While it is certainly worthwhile to keep an open mind and question our assumptions, there are a variety of different levels of confidence we have in different ideas. The major conservation laws (linear momentum, energy, angular momentum) are mathematically equivalent (via Noether's theorem) to symmetries of the space. If the laws of motion are independent of position then linear momentum is conserved. If linear momentum is not conserved, than the laws of motion are not independent of position. (similarly for rotation invariance angular momentum conservation and time invariance conservation of energy).

http://en.wikipedia.org/wiki/Noether's_theorem [wikipedia.org]

So this goes way beyond understanding of EM theory - if we have a case where momentum is not conserved, that will fundamentally change how we think the universe is put together. In my mind it is much much much more likely that there is error or fraud or psychosis than momentum is not being conserved.

Radical (1)

tlongren (997777) | about a year and a half ago | (#42828905)

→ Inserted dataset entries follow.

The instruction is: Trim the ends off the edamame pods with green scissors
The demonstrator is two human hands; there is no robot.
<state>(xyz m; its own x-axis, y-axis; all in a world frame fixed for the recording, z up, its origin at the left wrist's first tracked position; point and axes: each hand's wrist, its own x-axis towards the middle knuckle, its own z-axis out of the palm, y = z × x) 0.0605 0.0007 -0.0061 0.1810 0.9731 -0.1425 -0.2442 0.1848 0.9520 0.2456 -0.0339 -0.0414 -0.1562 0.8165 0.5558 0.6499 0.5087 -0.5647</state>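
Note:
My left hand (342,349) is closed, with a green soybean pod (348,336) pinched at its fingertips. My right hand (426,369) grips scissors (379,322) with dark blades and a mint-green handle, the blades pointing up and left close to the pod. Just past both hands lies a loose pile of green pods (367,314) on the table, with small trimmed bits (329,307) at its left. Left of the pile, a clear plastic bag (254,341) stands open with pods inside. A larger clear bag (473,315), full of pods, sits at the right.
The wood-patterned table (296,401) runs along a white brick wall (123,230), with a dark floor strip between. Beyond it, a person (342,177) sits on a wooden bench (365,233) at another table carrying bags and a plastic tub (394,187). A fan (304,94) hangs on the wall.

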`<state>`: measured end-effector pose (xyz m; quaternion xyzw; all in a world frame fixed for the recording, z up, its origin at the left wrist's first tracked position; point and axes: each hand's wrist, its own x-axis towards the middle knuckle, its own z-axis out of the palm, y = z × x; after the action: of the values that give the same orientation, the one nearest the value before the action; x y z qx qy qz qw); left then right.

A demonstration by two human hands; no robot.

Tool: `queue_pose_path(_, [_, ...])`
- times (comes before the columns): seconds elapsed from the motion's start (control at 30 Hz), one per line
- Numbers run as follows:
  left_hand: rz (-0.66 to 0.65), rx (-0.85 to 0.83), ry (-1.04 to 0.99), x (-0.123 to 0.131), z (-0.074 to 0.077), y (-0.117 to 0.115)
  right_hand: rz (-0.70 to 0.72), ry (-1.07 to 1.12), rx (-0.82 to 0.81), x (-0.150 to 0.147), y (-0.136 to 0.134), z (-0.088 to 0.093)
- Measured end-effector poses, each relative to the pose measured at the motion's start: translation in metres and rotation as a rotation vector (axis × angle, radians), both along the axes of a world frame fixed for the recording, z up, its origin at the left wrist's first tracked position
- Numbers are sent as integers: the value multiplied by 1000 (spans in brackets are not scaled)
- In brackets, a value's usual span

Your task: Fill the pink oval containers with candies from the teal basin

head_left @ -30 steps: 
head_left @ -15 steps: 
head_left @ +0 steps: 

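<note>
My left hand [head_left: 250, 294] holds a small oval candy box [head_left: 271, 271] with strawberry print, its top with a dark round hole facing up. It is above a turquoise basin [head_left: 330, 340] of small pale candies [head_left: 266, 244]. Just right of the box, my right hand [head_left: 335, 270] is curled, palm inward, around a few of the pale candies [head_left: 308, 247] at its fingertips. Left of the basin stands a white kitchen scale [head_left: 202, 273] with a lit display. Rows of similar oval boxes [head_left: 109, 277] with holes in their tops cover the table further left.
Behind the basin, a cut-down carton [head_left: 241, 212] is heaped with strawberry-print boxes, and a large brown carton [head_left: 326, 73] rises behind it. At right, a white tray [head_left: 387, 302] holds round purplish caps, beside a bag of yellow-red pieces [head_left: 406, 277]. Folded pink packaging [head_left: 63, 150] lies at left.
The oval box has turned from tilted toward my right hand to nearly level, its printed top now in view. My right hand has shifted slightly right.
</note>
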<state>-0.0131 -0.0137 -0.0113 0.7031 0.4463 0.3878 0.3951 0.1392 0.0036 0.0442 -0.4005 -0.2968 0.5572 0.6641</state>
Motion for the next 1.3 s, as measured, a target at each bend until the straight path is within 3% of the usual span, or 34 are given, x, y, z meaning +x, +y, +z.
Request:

Wish submitter could have worked "radical" in there a few more times.

Re:Radical (1)

cervesaebraciator (2352888) | about a year and a half ago | (#42828993)

For the record, it wasn't the submitter. He simply quoted the first paragraph of TFA. The whole thing gushes like that. My only surprise is that one doesn't find the phrases, "revolutionary", "iconoclastic", or "paradigm shift".

BS (3, Funny)

mbone (558574) | about a year and a half ago | (#42828907)

All the usual signs of pseudoscience.

Show it works (note : that is not the same as saying that you have shown it works), and I'll be interested. Until then, this goes in the cold fusion circular file.

3d printers for pussy (-1)

Anonymous Coward | about a year and a half ago | (#42828919)

does it have a chinese vagina attached?

Where have I seen that before? (0)

Anonymous Coward | about a year and a half ago | (#42828923)

Tony Stark's gonna be pissed when he finds out the Chinese are ripping of his arc reactor!

Rare earth metals (0)

Anonymous Coward | about a year and a half ago | (#42828965)

It's all about the rare earth metals hoarding China is doing.

coupons (-1)

Anonymous Coward | about a year and a half ago | (#42828971)

http://coupondeals.findagooddeal.info/

"Flying Cars"? WTF? (1)

gweihir (88907) | about a year and a half ago | (#42829005)

Is it non-sense time again? Flying cars are a bad idea for a large number of reasons. Those that still ignore this are not qualified to report on anything in science or technology.